There were ongoing protests in different sectors in the country, starting last year, but things took a sharp turn on 14th of October, 2019. In early October a hike of 30 pesos (around 800 pesos equals a dollar as per recent fall of the peso) for subway fare attracted students protesting against the fare hike. The “honest, sublime and welfare government” of Chile, had their minister of economy Juan Andres Fontaine stating, “When the costs rise, there are not many options” and that those who couldn’t pay the fare should wake up early and take the subway as the price rise was only for the rush hour; alas his wise words didn’t resonate with the students. It was then that the “peaceful” police started driving students off the streets “peacefully and calmly” with their water cannons and this sparked the protests which then spread like wildfire and the president declared an emergency. Considering the inevitability of “price madness” in the present neoliberal phase of capitalism, are these another set of temporary reforms to slap across the face of the oppressed when things go out of hand?
The demands have now escalated with the recent devastating fall of pesos in comparison to the mighty dollar. Now the demands of various unions is to bring minimum wage up to 500,000 pesos ($685) from 301,000 pesos ($386). The protests also demand a pension system and ultimately a new constitution instead of revision of the old one. The protesters have also expressed their anger against privatization and have called-on the government demanding more value to human lives than private property and corporate claws in the country.
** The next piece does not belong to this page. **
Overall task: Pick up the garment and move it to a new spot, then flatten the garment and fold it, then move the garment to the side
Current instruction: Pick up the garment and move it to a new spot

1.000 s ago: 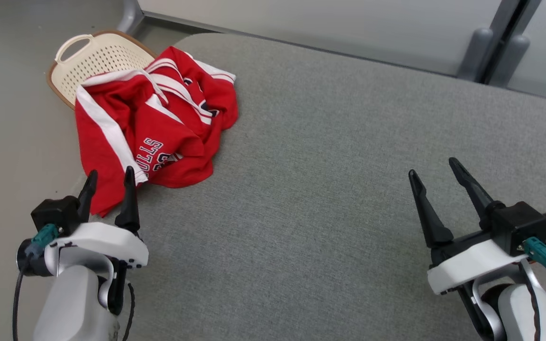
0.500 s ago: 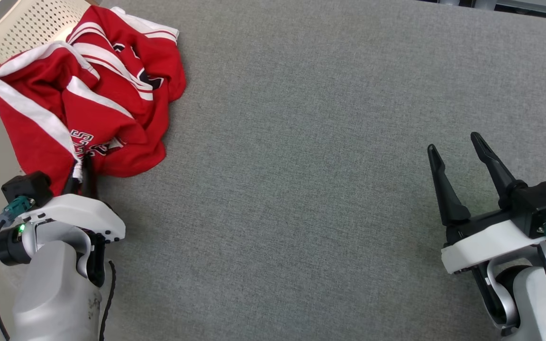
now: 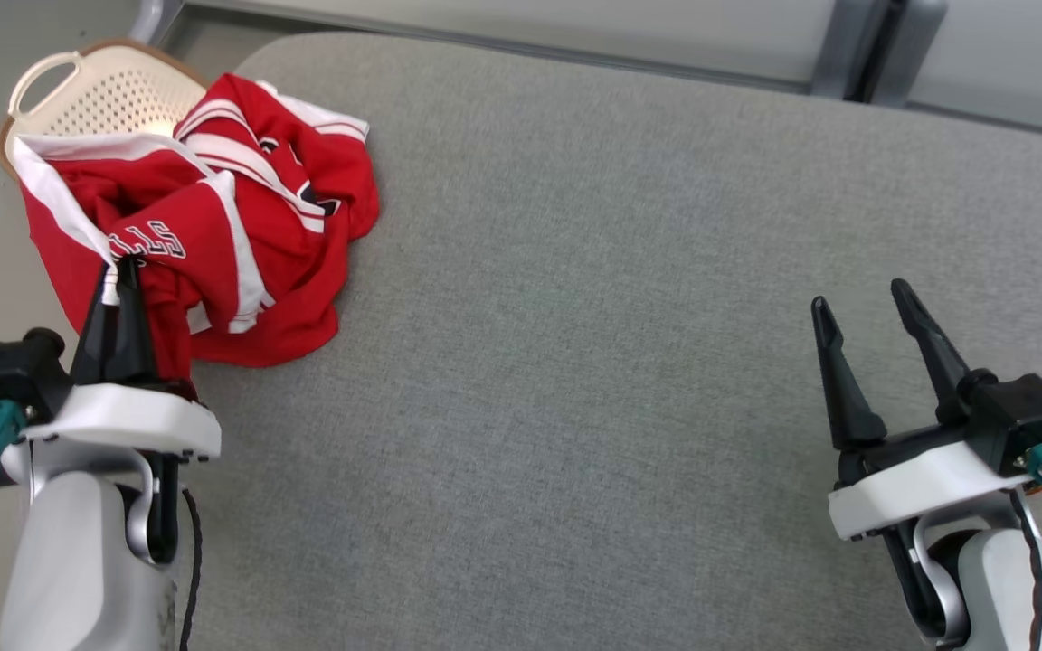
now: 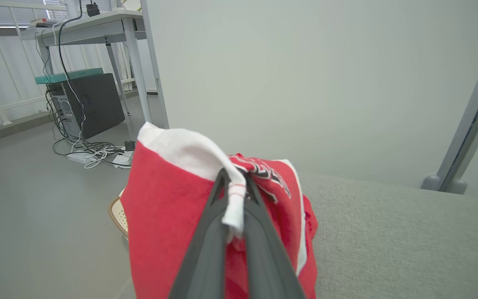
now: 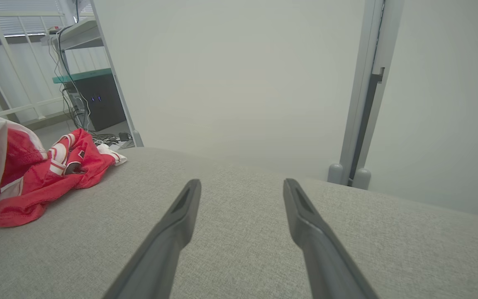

As of now the congress has expressed its views and agreed to a “100% democratic path” to a new constitution but only with limited participation of the congress. The protesters have now demanded for a constitutional assembly with a wide spectrum of representation for reforming the constitution. This friction from the tug of war could bring about hundreds of band-aid reforms but how will that stop the peso from falling and resolve inequality in the distribution of wealth, rising costs of living and privatization, which were the initial calls of the protests, is the unaddressed question.